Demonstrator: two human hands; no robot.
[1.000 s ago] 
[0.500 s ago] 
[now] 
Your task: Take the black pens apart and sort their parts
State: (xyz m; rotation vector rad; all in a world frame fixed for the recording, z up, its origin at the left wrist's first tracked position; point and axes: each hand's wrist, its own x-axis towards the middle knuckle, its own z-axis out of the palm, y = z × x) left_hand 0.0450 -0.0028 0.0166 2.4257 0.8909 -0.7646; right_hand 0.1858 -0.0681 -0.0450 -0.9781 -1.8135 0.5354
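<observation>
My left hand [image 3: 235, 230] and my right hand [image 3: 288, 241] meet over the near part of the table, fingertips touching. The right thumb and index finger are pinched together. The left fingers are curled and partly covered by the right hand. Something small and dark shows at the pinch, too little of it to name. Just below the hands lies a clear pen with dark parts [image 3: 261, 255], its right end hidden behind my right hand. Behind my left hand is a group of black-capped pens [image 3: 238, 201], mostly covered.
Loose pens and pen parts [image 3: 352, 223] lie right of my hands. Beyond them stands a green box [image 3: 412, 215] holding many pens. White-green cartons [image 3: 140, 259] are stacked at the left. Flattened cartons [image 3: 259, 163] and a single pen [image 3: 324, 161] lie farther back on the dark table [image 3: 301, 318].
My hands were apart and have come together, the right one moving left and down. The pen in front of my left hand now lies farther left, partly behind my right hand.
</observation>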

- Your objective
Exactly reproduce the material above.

- Solved exercise
Demonstrator: two human hands; no robot.
[1.000 s ago] 
[0.500 s ago] 
[now] 
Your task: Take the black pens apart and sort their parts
State: (xyz m; rotation vector rad; all in a world frame fixed for the recording, z up, its origin at the left wrist's first tracked position; point and axes: each hand's wrist, its own x-axis towards the middle knuckle, its own z-axis out of the palm, y = z × x) left_hand 0.0450 -0.0028 0.0166 2.4257 0.8909 -0.7646; right_hand 0.1858 -0.0681 -0.0450 -0.9781 -1.8135 0.5354
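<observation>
My left hand [image 3: 235, 230] and my right hand [image 3: 288, 241] meet over the near part of the table, fingertips touching. The right thumb and index finger are pinched together. The left fingers are curled and partly covered by the right hand. Something small and dark shows at the pinch, too little of it to name. Just below the hands lies a clear pen with dark parts [image 3: 261, 255], its right end hidden behind my right hand. Behind my left hand is a group of black-capped pens [image 3: 238, 201], mostly covered.
Loose pens and pen parts [image 3: 352, 223] lie right of my hands. Beyond them stands a green box [image 3: 412, 215] holding many pens. White-green cartons [image 3: 140, 259] are stacked at the left. Flattened cartons [image 3: 259, 163] and a single pen [image 3: 324, 161] lie farther back on the dark table [image 3: 301, 318].
My hands were apart and have come together, the right one moving left and down. The pen in front of my left hand now lies farther left, partly behind my right hand.
</observation>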

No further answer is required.